MINISO Single Layer Bento Box
Can fit a lot of food
Perfect for traveling
Divider separates food
Not dishwasher or oven safe
Trending content on social media is not the thing that influenced me to purchase a bento box, but rather all of the animes I used to watch in my 20s. I loved how the characters on the shows had traditional Japanese food, and the boxes were so cute and easily fit into a tote bag or backpack.
I wanted to pack my meals and snacks for long train trips, or when I was out sightseeing so I wouldn’t spend money on food.
Bento boxes have a history that dates back to the 12th century during the Kamakura period in Japan. They were revamped during the Edo Period (1603-1867) when it was fashionable to carry a meal while traveling or sightseeing. The meals usually consisted of onigiri—rice balls or some other rice-based meals—with meat, fish, and veggies. These days, modern bento boxes range from traditional lacquered cypress wood to aluminum, or plastic. Many come with extra compartments for ice or hot water to keep the meal hot or cold as well as their own cutlery.
I finally pulled the trigger and purchased myself a bento box when I was traveling last summer throughout Europe. I wanted to pack my meals and snacks for long train trips, or when I was out sightseeing so I wouldn’t spend money on food.

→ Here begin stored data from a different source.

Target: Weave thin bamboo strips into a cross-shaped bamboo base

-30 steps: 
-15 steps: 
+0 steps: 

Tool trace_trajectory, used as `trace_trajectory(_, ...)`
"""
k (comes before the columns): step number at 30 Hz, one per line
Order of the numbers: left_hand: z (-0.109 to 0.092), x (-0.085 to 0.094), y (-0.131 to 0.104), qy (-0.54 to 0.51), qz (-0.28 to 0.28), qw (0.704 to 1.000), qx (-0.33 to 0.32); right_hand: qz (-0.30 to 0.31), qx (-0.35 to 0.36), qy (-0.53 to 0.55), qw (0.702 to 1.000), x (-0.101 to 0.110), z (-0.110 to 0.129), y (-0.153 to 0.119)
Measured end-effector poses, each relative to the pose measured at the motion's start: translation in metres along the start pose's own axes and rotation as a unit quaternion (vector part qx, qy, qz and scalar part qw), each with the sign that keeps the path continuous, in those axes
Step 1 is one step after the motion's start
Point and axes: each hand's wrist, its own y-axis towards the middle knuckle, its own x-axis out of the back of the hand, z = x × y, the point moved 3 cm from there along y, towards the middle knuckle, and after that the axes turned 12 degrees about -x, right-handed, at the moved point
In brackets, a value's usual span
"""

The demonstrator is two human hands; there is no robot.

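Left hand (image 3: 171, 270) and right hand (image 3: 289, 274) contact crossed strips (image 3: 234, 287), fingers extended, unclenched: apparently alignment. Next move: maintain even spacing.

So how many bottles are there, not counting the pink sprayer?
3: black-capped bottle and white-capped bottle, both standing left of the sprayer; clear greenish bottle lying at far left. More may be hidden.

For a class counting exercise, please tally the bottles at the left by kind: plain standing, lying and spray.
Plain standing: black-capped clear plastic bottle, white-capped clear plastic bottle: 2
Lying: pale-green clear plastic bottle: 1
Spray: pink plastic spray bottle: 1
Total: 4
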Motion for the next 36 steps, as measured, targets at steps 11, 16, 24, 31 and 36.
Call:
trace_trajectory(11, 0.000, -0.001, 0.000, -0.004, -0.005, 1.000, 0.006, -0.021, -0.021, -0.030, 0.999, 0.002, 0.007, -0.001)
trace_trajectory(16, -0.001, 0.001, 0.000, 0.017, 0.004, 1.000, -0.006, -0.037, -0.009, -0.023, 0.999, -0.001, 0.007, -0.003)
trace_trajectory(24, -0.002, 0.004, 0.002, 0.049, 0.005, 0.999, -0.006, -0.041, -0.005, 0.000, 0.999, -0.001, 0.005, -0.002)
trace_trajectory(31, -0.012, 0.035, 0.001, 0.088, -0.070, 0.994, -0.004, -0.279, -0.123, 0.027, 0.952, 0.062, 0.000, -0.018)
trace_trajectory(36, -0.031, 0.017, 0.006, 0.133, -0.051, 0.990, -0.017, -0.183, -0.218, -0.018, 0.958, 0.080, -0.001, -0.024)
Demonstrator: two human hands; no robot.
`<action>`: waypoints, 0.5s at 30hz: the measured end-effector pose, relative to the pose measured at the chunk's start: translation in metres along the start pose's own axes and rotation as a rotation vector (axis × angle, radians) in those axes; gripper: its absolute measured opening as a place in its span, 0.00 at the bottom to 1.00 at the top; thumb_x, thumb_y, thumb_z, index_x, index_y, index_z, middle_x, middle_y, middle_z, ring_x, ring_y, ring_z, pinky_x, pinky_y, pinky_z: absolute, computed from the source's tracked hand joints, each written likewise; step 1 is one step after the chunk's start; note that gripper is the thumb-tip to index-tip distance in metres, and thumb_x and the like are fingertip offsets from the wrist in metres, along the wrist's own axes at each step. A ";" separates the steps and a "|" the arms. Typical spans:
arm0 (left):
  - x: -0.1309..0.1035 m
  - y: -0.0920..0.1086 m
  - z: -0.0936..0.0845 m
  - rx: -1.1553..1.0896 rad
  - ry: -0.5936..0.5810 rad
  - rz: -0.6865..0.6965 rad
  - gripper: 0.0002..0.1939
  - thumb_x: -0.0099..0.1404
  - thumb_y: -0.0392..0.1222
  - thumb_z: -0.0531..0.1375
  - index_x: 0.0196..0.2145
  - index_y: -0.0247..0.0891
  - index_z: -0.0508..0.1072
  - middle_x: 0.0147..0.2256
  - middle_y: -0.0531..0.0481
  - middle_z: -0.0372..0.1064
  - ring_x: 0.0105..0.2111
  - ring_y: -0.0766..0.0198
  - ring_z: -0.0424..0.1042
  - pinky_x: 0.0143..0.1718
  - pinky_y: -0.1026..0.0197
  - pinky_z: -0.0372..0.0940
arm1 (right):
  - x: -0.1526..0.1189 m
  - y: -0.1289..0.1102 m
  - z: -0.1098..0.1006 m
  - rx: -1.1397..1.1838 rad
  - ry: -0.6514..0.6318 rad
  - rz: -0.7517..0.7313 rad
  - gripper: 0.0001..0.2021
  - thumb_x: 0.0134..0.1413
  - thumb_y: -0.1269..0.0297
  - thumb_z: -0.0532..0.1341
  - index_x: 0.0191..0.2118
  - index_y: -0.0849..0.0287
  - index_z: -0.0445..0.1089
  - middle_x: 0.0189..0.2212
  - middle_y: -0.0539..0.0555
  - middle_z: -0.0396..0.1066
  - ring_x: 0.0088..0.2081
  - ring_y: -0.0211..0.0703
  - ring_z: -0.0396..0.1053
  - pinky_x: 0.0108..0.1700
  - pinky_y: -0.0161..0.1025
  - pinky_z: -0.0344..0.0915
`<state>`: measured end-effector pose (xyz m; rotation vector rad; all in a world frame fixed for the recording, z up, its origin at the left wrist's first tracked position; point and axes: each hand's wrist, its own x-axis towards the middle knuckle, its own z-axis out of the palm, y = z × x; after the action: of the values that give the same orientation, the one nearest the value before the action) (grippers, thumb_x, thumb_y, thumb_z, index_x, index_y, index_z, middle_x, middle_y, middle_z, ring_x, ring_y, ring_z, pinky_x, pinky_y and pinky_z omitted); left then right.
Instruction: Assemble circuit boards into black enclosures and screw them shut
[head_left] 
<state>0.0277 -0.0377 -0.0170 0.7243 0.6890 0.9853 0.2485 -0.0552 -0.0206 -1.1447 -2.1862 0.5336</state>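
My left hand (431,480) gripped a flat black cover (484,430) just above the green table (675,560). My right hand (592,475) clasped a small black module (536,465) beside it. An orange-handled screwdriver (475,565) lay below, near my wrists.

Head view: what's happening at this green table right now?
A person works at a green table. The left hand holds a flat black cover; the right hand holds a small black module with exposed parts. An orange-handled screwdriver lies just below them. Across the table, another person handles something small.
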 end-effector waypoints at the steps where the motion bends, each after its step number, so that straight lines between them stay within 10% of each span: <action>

I use my bento box for everything, and I mean everything from storing leftovers in the fridge to using it as a fruit bowl on my counter for lemons and limes.
There are many bento boxes to choose from, but I decided to get the Miniso Bento Box in blue because well, blue is my favorite color. It's a small single-layer box but can fit a lot. I can add one big meal or use the separator to divide my meal. I was able to fit a large quantity of my go-to lunch of canned tuna mixed with rice into this box. And when divided, I can fit noodles on one side and cucumbers, avocado, and spinach on the other. It has a rubber cover to keep the food from spilling out and is microwavable. Some people might find a hitch in that it’s not dishwasher friendly, but I’ve found it’s easy to clean with soap and water, dry, and voilà, your bento box is ready for its next usage.
I use my bento box for everything, and I mean everything from storing leftovers in the fridge to using it as a fruit bowl on my counter for lemons and limes. When my pantry is too full and needs to be reorganized, my bento box can hold my spices, dry beans, or nuts. To me when a meal is not in it, I’m still going to use it for something. I’ve even used it to make large slabs of ice—as proper ice trays are hard to find in Berlin.
I’ve even used it to make large slabs of ice—as proper ice trays are hard to find in Berlin.
The one drawback to me is the shape. The rectangle shape is fairly bulky and takes up loads of room in my tote bag. There are circular shapes, however, that take up less room. There are also styles with two layers so you could pack even more food, and I’ve got my eye on those for next time. But for now, I’m very happy with my Miniso Bento Box, I only wish it didn’t take me so long to buy one in the first place.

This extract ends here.